See above. Note how the original claim that something was talked about in a particular year has now become a claim that something actually began in a particular year. Why is Laurie Gilchrist so unthinking, or ignorant of history, to believe that we could possibly know exactly which year something like using hops began, especially since we’re talking about events that supposedly took place over a millennium ago?
“Medieval brewers in other European countries were skeptical about the hop plant, calling it a ‘wicked and pernicious weed’.”
I tried to kick this myth to death here, which is actually the top hit if you bother to Google “wicked and pernicious weed”.
“The English … deemed [beer] a ‘saucy intruder’ and the plant was even banned for use in brewing in some parts of that country.”
Another long-standing myth that I tried to squash here, which is the number two hit on Google for the words hops ban England. (I’m kept out of the number one searchslot by a commentary piece on the possible ending of the ban on liquids in containers over 100ml in aircraft passengers’ hand luggage, which uses “hop” as a verb.)
Anyway, to try to make myself feel better, I’ve stuck up Six More Myths About Hops in the “FAQ – False Ale Quotes” section of this blog, in the hope that future Laurie Gilchrists will Google first and write later. Some time in the next few hours I’ll also be putting up a short history of hops, which should give the plagiarisers something more accurate than most sources on the net to nick from.
You’re up against multiple attestation here, Z, or at least an Internet version of it.
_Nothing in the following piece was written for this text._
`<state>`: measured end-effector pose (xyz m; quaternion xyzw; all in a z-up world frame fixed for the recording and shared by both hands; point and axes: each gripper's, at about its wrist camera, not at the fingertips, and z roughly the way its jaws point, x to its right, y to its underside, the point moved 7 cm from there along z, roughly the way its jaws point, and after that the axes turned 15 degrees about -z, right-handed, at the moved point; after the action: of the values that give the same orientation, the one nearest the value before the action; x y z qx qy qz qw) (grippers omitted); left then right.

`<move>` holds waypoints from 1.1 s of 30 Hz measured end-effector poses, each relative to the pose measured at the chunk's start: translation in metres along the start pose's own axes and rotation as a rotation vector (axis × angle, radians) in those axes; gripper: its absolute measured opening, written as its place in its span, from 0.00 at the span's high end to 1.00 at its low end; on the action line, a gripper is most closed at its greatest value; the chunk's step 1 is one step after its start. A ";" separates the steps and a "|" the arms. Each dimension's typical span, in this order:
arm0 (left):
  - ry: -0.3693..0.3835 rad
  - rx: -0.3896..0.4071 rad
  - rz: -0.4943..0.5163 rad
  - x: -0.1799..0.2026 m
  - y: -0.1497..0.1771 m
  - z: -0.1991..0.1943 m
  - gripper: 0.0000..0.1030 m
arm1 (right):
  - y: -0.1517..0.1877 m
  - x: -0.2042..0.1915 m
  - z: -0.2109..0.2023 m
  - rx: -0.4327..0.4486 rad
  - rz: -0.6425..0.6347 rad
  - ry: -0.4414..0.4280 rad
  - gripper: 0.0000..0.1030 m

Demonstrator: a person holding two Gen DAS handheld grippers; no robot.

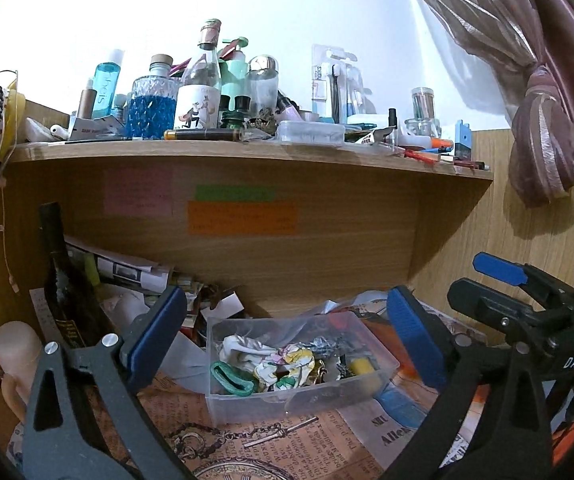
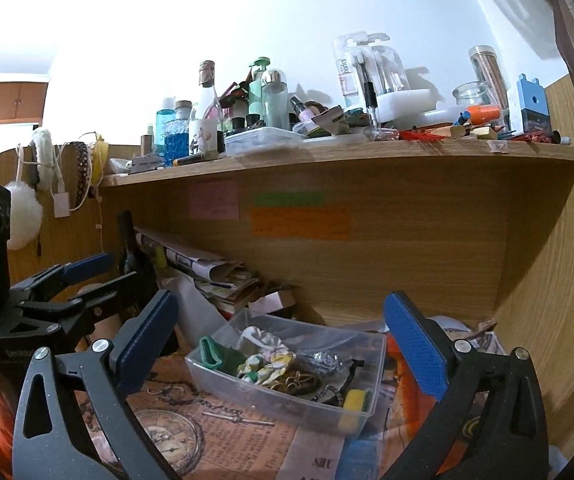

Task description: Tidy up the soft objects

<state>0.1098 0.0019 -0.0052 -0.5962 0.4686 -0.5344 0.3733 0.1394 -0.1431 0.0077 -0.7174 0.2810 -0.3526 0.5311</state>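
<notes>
A clear plastic box (image 1: 383,364) (image 2: 371,384) sits on the desk under the shelf. It holds soft hair scrunchies: a green one (image 1: 233,378) (image 2: 217,354), a white floral one (image 1: 283,362) (image 2: 267,364), and small trinkets. My left gripper (image 1: 287,344) is open and empty, its blue pads either side of the box, a little in front of it. My right gripper (image 2: 283,344) is open and empty, also framing the box. The right gripper shows at the right of the left wrist view (image 1: 503,280); the left gripper shows at the left of the right wrist view (image 2: 83,276).
A wooden shelf (image 1: 247,152) (image 2: 339,152) above is crowded with bottles and jars. A dark bottle (image 1: 65,280) and stacked papers (image 2: 207,272) stand at the back left. A chain (image 1: 247,436) lies on newspaper-print desk cover (image 2: 215,444). White pom-pom (image 2: 23,216) hangs left.
</notes>
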 end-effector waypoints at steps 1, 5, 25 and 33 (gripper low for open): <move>-0.002 -0.001 0.000 0.000 0.000 0.000 0.01 | 0.000 0.000 0.000 -0.002 0.000 0.000 0.00; -0.002 -0.006 0.001 0.001 0.002 0.002 0.00 | 0.002 0.000 0.001 -0.007 0.003 0.000 0.00; -0.002 -0.012 0.004 0.000 0.003 0.005 0.00 | 0.005 0.002 0.002 -0.012 0.003 -0.001 0.00; -0.005 -0.011 0.003 0.001 0.003 0.004 0.00 | 0.005 0.002 0.002 -0.011 0.003 0.001 0.00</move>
<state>0.1135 -0.0001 -0.0089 -0.5990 0.4716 -0.5296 0.3720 0.1420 -0.1445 0.0030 -0.7198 0.2841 -0.3507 0.5274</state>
For every truth you write, there’ll be 50 corroborations of the repeated myths.
The other day I read in a Spanish beer blog the Hildegarde thing, together with a few more “theories” about how hops got into beer. At least the author had the decency of calling them possibilities without reaching any conclusion.
Sometime ago I read, and I think it was from Micheal Jackson, but I could be wrong, that it is believed it was the Slavs that settled in Bohemia or thereabouts who first used hops in beer. The reason given was that they knew the herb well, they used it in medicine and in their mead. I wonder how true that is.
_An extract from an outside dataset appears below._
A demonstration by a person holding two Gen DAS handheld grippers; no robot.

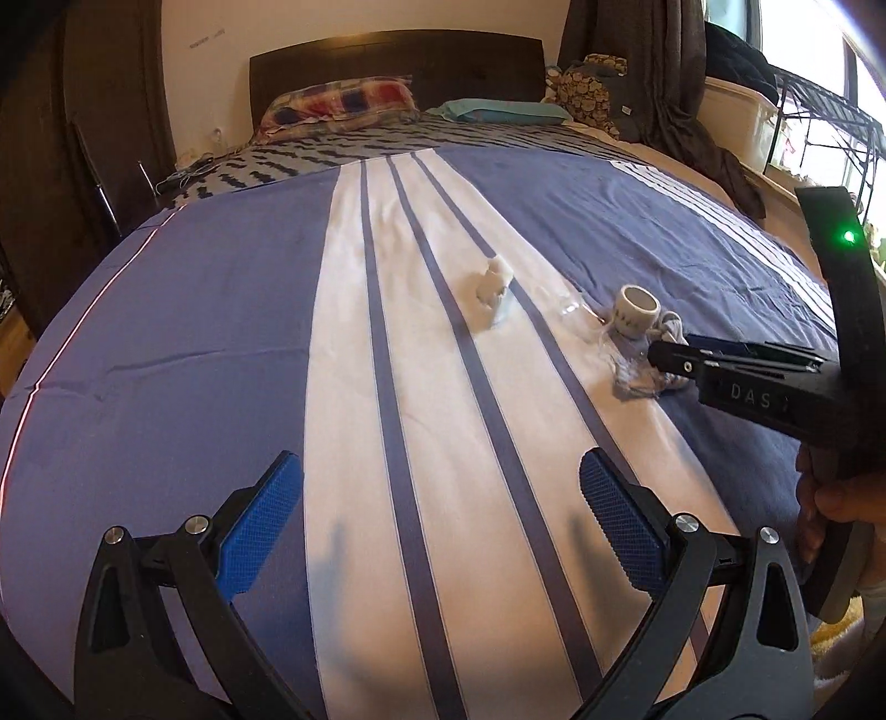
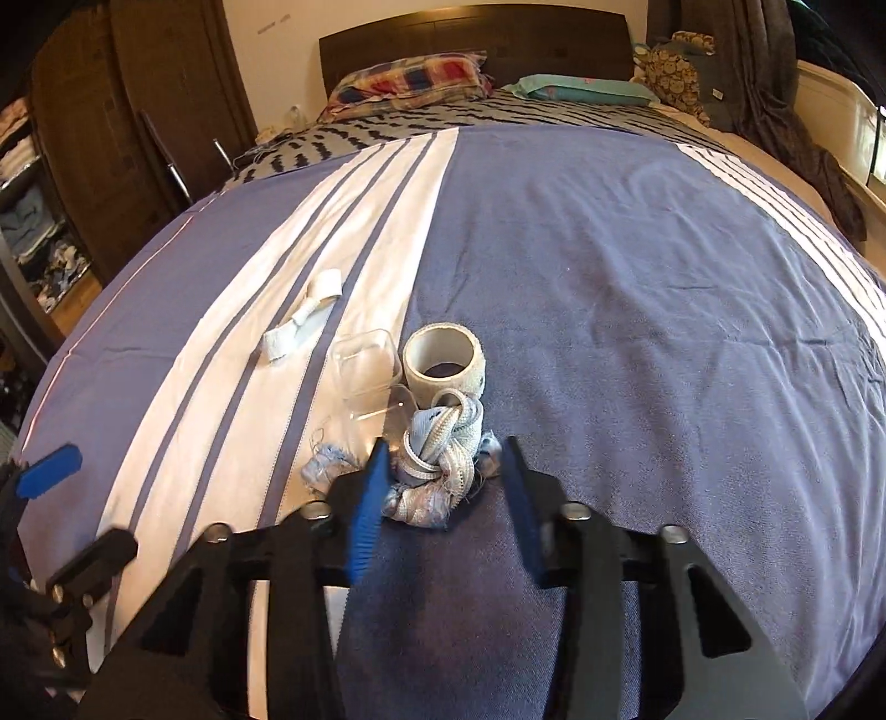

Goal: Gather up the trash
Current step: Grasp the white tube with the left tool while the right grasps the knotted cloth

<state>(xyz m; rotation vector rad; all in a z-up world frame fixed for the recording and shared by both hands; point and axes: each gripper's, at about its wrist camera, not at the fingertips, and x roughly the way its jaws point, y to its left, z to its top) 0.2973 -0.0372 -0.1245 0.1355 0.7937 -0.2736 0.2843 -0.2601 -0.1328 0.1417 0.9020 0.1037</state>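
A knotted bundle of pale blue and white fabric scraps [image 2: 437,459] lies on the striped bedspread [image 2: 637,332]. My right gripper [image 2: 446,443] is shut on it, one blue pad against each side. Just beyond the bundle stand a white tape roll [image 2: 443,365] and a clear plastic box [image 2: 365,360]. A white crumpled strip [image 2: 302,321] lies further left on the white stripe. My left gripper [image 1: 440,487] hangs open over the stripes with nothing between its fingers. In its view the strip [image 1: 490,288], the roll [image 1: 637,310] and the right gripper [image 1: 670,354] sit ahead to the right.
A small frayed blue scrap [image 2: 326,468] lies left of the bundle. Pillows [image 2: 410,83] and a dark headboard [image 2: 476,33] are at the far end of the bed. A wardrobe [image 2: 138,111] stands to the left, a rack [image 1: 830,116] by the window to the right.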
I’ve seen that theory, PF, it’s supposed to be corroborated, I believe, by etyological evidence showing “hop” words like “humli” to be derived from “Ural-Altaic” languages (eg Hungarian komló “hop” from Turkic qumlaq), and Linnaeus himself apparently believed that the hop had come from Russia originally: there’s some interesting stuff on that theory here, in a book called Cultivated plants and domesticated animals in their migration from Asia to Europe (which incidentally throws some doubt on the “Pliny talked about hops” theory). However, personally I’d need to see some real evidence before I accepted the idea that the Slavs were first to put hops in beer.
“Abbess Hildegarde of St Ruprechtsberg in Baden” – as you say, St Hildegarde’s convent or abbey, was near Bingen, at the confluence of the Nahe and the Rhine. This is quite a long way (especially given 11th Century roads and transport options) from Baden. I have never heard her referred to in Germany as anything other than St Hildegarde of Bingen.
I know how pedantic this sounds…..
No, no, we like pedants around here, and you’re absolutely correct to point it out – I was so unhappy at the “1079” error being repeated again, I didn’t notice until now the writer’s confusion over places in west Germany beginning with B.
(Warning: non-beer content coming) The euphemistically named “content industry” has for the past 50 years or so rewarded the distributor far more richly than the content creator. (This is may be true in the beer industry as well.)
I suspect that people writing articles (particularly for web publications) are paid nothing or a multiple thereof. That they don’t do research or that they rely on the great “library” called Google, should be no surprise since it doesn’t cost anything and takes virtually no time.
Forecast: increased plagiarism with frequent flurries of inaccuracy, mythology and complete bollocks. Long-term forecast: the future looks cloudy.